According to the state’s website, the Riot Boosting Act is a result of Governor Kristi Noem’s discussions with TransCanada — the company that is set to build and operate the Keystone XL pipeline — and other stakeholders. Notably, the state did not meet with Native American tribes or environmental groups.
This comes across loud and clear in the final law, which not only gives the state the authority to sue anti-pipeline groups and activists but also gives third-parties — including TransCanada — the ability to join in. Further, the money seized from protesters through these lawsuits can be used to fund the very thing they are protesting, thereby giving the company an added financial incentive to go after pipeline protesters.
If this attack on protest sounds eerily familiar, that’s because it is.
In just the last two years, we’ve seen a rise in government efforts to stifle protests, particularly those led by Indigenous and environmental activists, often in opposition to pipelines. There have been attempts to equate protesters with domestic terrorists and saboteurs. Law enforcement authorities have partnered with private security companies to surveil activists and control protests. Known FBI informants have infiltrated activist spaces and camps. The federal government has implemented “no-fly zones” to black out media coverage during heightened police crackdowns.
And if Governor Noem’s rhetoric on “shut[ting] down” “out-of-state people” who come into South Dakota to “slow and stop construction” of the pipeline sounds familiar, it should. It echoes government attempts throughout our history to justify anti-protest actions by delegitimizing protesters as “outside agitators.”
In 1964, infamous segregationist George Wallace said racial tensions did not exist in the South “except in a very few isolated instances” caused exclusively by “outside agitators.” He was not alone in attempting to frame the civil rights movement in the South as the work of “outside agitators.” Southern authorities frequently attempted to discount legitimate grievances and protests by Black people as nothing more than an attempt by radical outsiders to sow dissent. They even called Reverend Martin Luther King Jr. an “outside agitator.”
More recently, in 2014, after the unrest in Ferguson, Missouri, the police blamed “outside agitators” for the majority of the unlawful activities.

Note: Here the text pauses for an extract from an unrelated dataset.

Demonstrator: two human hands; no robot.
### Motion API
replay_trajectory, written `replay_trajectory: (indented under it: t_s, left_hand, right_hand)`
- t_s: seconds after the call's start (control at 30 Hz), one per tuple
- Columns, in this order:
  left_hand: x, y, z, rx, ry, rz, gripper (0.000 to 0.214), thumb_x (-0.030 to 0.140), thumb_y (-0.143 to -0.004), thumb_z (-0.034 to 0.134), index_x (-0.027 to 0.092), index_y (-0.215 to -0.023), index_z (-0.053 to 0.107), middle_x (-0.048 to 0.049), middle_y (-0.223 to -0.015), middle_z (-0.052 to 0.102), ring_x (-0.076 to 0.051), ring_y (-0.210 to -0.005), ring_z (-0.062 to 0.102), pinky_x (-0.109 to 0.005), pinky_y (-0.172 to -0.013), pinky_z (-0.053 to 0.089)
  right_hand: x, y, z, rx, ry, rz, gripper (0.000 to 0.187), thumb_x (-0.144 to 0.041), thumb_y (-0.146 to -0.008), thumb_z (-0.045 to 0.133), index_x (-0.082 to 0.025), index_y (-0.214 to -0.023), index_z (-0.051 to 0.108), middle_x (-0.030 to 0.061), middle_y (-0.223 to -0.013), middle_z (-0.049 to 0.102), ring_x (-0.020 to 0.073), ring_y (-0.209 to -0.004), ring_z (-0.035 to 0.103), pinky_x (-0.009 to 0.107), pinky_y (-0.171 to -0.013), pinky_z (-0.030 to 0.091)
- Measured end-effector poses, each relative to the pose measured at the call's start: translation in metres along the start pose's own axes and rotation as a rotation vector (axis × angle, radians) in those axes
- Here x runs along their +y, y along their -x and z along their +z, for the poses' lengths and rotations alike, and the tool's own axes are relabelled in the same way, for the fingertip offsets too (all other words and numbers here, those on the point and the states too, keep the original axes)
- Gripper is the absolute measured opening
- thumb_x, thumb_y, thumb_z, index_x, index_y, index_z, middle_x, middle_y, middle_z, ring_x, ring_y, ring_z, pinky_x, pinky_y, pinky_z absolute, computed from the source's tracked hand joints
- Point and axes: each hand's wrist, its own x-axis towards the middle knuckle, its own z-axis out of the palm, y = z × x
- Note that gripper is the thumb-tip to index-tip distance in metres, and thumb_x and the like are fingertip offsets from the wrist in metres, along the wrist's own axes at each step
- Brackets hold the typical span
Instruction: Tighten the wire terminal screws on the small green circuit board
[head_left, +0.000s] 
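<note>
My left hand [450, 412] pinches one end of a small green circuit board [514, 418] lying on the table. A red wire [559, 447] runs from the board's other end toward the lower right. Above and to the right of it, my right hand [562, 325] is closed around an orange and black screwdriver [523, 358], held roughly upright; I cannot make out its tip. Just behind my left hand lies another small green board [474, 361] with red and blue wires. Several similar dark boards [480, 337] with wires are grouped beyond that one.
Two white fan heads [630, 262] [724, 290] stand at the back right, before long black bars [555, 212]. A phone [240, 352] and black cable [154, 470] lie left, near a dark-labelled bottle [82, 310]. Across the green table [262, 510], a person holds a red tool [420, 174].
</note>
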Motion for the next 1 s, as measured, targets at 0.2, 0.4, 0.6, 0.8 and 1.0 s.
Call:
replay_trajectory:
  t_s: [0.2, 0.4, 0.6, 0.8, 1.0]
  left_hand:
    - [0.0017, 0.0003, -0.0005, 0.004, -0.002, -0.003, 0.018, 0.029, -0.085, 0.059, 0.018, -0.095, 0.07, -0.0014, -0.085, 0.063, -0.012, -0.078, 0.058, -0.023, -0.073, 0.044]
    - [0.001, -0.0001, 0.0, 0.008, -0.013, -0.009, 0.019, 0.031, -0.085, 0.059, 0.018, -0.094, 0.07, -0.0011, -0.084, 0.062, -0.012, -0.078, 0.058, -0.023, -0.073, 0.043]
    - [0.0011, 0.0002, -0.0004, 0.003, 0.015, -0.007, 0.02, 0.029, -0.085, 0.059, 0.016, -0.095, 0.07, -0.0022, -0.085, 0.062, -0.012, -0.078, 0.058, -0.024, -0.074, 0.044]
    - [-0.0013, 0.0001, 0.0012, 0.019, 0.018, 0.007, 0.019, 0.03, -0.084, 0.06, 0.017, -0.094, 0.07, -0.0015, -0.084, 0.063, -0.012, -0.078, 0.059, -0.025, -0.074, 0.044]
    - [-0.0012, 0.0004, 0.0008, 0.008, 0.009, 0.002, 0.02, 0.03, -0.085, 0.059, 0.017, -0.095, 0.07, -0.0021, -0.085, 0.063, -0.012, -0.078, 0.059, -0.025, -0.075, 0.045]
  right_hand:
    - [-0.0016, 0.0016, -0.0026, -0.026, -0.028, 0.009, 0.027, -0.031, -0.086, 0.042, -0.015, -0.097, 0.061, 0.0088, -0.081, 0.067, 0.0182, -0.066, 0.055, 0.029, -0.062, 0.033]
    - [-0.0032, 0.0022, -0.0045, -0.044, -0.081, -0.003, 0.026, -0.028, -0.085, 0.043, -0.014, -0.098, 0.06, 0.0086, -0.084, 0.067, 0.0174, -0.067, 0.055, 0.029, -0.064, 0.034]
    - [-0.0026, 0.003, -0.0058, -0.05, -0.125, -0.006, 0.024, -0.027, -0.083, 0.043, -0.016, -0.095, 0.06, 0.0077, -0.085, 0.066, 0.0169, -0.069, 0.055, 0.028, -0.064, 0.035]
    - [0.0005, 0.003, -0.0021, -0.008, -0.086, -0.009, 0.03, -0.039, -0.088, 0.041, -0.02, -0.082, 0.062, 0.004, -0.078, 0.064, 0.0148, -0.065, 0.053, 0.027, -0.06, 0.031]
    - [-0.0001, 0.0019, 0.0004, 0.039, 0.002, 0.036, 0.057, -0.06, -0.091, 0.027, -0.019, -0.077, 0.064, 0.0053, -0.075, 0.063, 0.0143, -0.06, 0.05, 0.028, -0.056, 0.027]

Not only were these claims later debunked in a scathing report by the Department of Justice, they also allowed the police to minimize the harmful impact of their own improper practices that caused the citizens of the city to protest in the first place.
What’s happening in South Dakota is no different. The government has dismissed Native Americans, state farmers and ranchers, and residents of nearby states who opposed the pipeline as outside agitators. But the pipeline, if constructed, would have a substantial impact on all of their lives – including our clients, many of whom are South Dakotans. Moreover, the construction of the Keystone XL pipeline is a national issue, and it deserves a national debate.
Opposition to the construction of the pipeline may agitate Gov. Noem, but the First Amendment guarantees the right to voice that opposition. Those affected by the pipeline’s construction deserve to be heard even if Gov. Noem and TransCanada want them all to shut up.